"Advanced" RAM determination for a web app.
Ensuring a Google-level of response time for each request.
Here's what I mean: They attribute their success to an early goal of 0.5 sec round trip to the user IIRC for every page. So a big part of their architecture is all about keeping the indexes and other data in RAM, I believe.
I want the same for my web app, which is a search engine. I've already done the obvious: increasing to a Linode with enough RAM to eliminate swapping. But this only ensures that the running applications can be held in RAM, not the data.
So my question: Anybody know any ways of figuring out how often the Linux system is going to disk, as opposed to going to buffers or cache?
I suppose I could just total up the size of the data set (128 MB in my case) and then make sure I have that much plus a normal baseline amount in cache + buffers…
It's a little hard not having a box in front of you, isn't it? I'd normally just look and see how often the drive light is flickering.
10 Replies
Actually, my current turn-around times are an order of magnitude faster: ranging from 8ms to 61ms for new queries. IMO, these times strongly imply that the data set is in RAM.

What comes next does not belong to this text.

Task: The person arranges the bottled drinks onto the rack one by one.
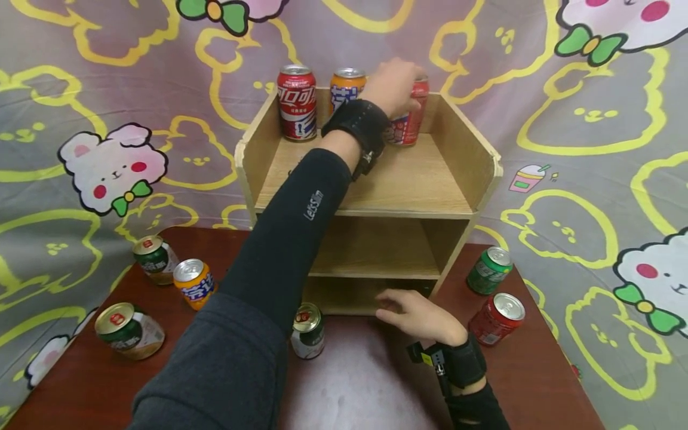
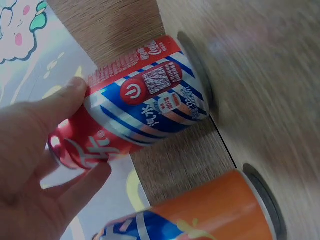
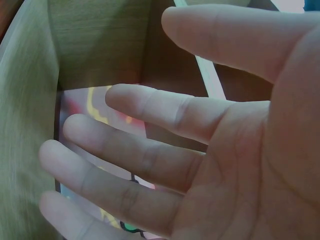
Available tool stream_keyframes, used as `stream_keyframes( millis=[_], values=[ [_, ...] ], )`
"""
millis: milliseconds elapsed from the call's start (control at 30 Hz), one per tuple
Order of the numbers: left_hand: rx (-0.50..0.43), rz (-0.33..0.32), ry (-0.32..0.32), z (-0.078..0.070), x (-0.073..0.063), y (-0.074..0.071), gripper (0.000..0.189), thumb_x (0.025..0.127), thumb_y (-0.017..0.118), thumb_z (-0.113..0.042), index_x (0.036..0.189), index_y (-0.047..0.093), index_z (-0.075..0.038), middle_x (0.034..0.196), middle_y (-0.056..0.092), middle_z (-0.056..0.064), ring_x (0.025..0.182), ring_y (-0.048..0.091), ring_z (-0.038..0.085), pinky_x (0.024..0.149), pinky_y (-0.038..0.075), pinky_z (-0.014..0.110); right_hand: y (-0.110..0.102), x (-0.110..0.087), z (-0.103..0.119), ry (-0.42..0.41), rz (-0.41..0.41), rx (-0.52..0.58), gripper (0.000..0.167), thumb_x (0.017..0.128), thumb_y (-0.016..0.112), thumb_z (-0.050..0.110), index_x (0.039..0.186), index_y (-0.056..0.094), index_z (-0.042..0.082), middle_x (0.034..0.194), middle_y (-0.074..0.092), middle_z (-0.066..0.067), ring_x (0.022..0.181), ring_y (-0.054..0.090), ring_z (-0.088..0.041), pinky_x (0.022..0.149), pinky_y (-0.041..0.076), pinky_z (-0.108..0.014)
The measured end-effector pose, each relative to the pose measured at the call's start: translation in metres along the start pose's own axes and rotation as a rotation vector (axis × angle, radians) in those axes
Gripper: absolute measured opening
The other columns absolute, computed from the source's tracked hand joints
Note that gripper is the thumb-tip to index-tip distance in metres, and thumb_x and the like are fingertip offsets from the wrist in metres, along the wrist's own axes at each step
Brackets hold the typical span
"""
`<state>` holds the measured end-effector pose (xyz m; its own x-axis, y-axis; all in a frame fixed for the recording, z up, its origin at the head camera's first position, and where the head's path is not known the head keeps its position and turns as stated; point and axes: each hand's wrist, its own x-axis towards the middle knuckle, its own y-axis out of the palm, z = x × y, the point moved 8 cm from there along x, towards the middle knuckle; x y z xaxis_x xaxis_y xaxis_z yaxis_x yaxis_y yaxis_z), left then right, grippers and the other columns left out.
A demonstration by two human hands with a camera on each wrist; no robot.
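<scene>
Red can [image 1: 409, 130], at one o'clock in the head view, stands on the wooden top shelf [image 1: 424, 185], pinched by the left hand [image 1: 391, 88]; the right hand [image 1: 421, 316], fingers spread, is at five o'clock.

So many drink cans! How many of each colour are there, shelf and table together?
Red cans: 3
Orange cans: 2
Gold-topped green cans: 3
Silver-topped green can: 1
Total: 9
</scene>
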<state>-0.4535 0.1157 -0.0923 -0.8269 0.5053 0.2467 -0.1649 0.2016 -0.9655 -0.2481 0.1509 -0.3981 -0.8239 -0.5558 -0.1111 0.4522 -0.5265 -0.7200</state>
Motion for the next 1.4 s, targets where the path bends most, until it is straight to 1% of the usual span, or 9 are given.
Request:
stream_keyframes(
  millis=[267, 367, 533, 667, 767, 1000, 1133, 1233, 1400],
  values=[
    [0.110, -0.063, -0.134, 0.007, 0.003, -0.002, 0.060, 0.082, 0.069, -0.047, 0.133, 0.054, -0.021, 0.130, 0.055, 0.000, 0.118, 0.053, 0.019, 0.094, 0.045, 0.034, 0.002, 0.002, 0.002, 0.000, -0.002, 0.000, 0.042, 0.096, 0.055, 0.035, 0.126, 0.057, 0.005, 0.117, 0.061, -0.011, 0.102, 0.060, -0.018, 0.081, 0.050, -0.036],
    [0.129, -0.068, -0.153, 0.008, 0.002, -0.003, 0.060, 0.082, 0.067, -0.051, 0.130, 0.056, -0.019, 0.128, 0.056, 0.001, 0.116, 0.054, 0.020, 0.092, 0.047, 0.034, 0.002, 0.002, 0.003, -0.002, -0.002, -0.005, 0.042, 0.096, 0.054, 0.035, 0.126, 0.057, 0.006, 0.117, 0.062, -0.008, 0.102, 0.060, -0.018, 0.081, 0.050, -0.035],
    [0.048, -0.015, -0.087, 0.010, -0.001, -0.005, 0.040, 0.097, 0.047, -0.037, 0.125, 0.058, -0.011, 0.123, 0.057, 0.005, 0.113, 0.053, 0.020, 0.096, 0.043, 0.031, 0.000, 0.001, 0.004, -0.004, -0.010, -0.018, 0.041, 0.096, 0.055, 0.034, 0.127, 0.057, 0.007, 0.117, 0.062, -0.006, 0.102, 0.060, -0.017, 0.082, 0.049, -0.035],
    [-0.099, 0.030, 0.009, 0.015, -0.001, -0.003, 0.021, 0.100, 0.036, -0.019, 0.093, 0.054, -0.011, 0.104, 0.053, 0.005, 0.100, 0.051, 0.017, 0.088, 0.041, 0.025, 0.002, 0.001, 0.004, -0.005, -0.004, -0.017, 0.042, 0.096, 0.055, 0.034, 0.127, 0.056, 0.006, 0.118, 0.061, -0.009, 0.102, 0.060, -0.018, 0.082, 0.050, -0.035],
    [-0.184, 0.044, 0.021, 0.019, -0.001, 0.000, 0.021, 0.102, 0.036, -0.020, 0.083, 0.045, -0.014, 0.099, 0.050, 0.003, 0.096, 0.050, 0.015, 0.082, 0.042, 0.023, 0.004, 0.002, 0.003, -0.005, 0.003, -0.021, 0.042, 0.096, 0.054, 0.036, 0.127, 0.057, 0.007, 0.118, 0.062, -0.009, 0.101, 0.060, -0.017, 0.081, 0.050, -0.034],
    [-0.197, 0.037, -0.047, 0.020, -0.001, -0.001, 0.031, 0.102, 0.039, -0.026, 0.116, 0.060, -0.009, 0.119, 0.060, 0.003, 0.109, 0.056, 0.014, 0.088, 0.045, 0.022, 0.001, -0.001, 0.003, -0.004, -0.002, -0.006, 0.041, 0.096, 0.055, 0.034, 0.126, 0.057, 0.006, 0.118, 0.062, -0.008, 0.101, 0.061, -0.018, 0.081, 0.050, -0.035],
    [-0.195, 0.026, -0.099, 0.021, -0.002, -0.003, 0.033, 0.101, 0.042, -0.031, 0.121, 0.062, -0.013, 0.122, 0.061, 0.001, 0.110, 0.056, 0.012, 0.089, 0.045, 0.021, 0.002, -0.001, 0.003, -0.006, 0.006, -0.003, 0.042, 0.096, 0.055, 0.035, 0.127, 0.056, 0.006, 0.117, 0.062, -0.009, 0.101, 0.061, -0.018, 0.081, 0.050, -0.035],
    [-0.169, -0.008, -0.112, 0.021, -0.002, -0.005, 0.032, 0.100, 0.044, -0.034, 0.112, 0.065, -0.014, 0.115, 0.064, -0.001, 0.105, 0.058, 0.010, 0.087, 0.044, 0.021, 0.002, -0.001, 0.003, -0.005, 0.003, -0.009, 0.042, 0.096, 0.055, 0.035, 0.126, 0.056, 0.006, 0.116, 0.062, -0.008, 0.100, 0.061, -0.017, 0.081, 0.050, -0.034],
    [-0.092, -0.118, -0.139, 0.021, 0.000, -0.011, 0.035, 0.096, 0.049, -0.044, 0.076, 0.059, -0.018, 0.094, 0.065, -0.005, 0.090, 0.058, 0.009, 0.081, 0.044, 0.021, 0.000, -0.001, 0.002, 0.000, -0.005, -0.023, 0.041, 0.096, 0.055, 0.034, 0.127, 0.056, 0.007, 0.115, 0.062, -0.005, 0.100, 0.060, -0.017, 0.081, 0.049, -0.034]
  ],
)
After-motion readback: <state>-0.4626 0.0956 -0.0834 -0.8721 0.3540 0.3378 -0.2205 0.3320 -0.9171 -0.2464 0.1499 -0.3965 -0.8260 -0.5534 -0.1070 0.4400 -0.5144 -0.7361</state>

If you absolutely want your data to be in RAM, you can use a MEMORY table in MySQL or use something like memcached. If your dataset is 128MB, you can theoretically fit all of it in RAM even on a Linode 360. Both of the above methods, however, will lose all data as soon as you restart the corresponding daemon/service, so you still need to use the disk as permanent storage.
[edit] 0.5s response time is not at all hard to achieve, if you're just talking about the HTML page and not the other heavy stuff (javascript, images, etc.) 200ms page generation time + less than 100ms latency to most of continental US = less than 0.3s to most of your American users.
@umdenken:
So my question: Anybody know any ways of figuring out how often the Linux system is going to disk, as opposed to going to buffers or cache?
Well, you should be able to find out how big your index and data set is and if it fits in memory, no ??
If it's too big to stay in memory at all times the database eventually will have to go to the disk (and then your response times will suffer).
you say the data set is 128MB, that's not much. but how big is everything all together with indices, etc (and do you have enough spare RAM available for it) ?
also, you didn't say what kind of DB backend you're using for your data. MySQL ? Postgresql ?
if performance is that crucial you might want to consider to create your own backend.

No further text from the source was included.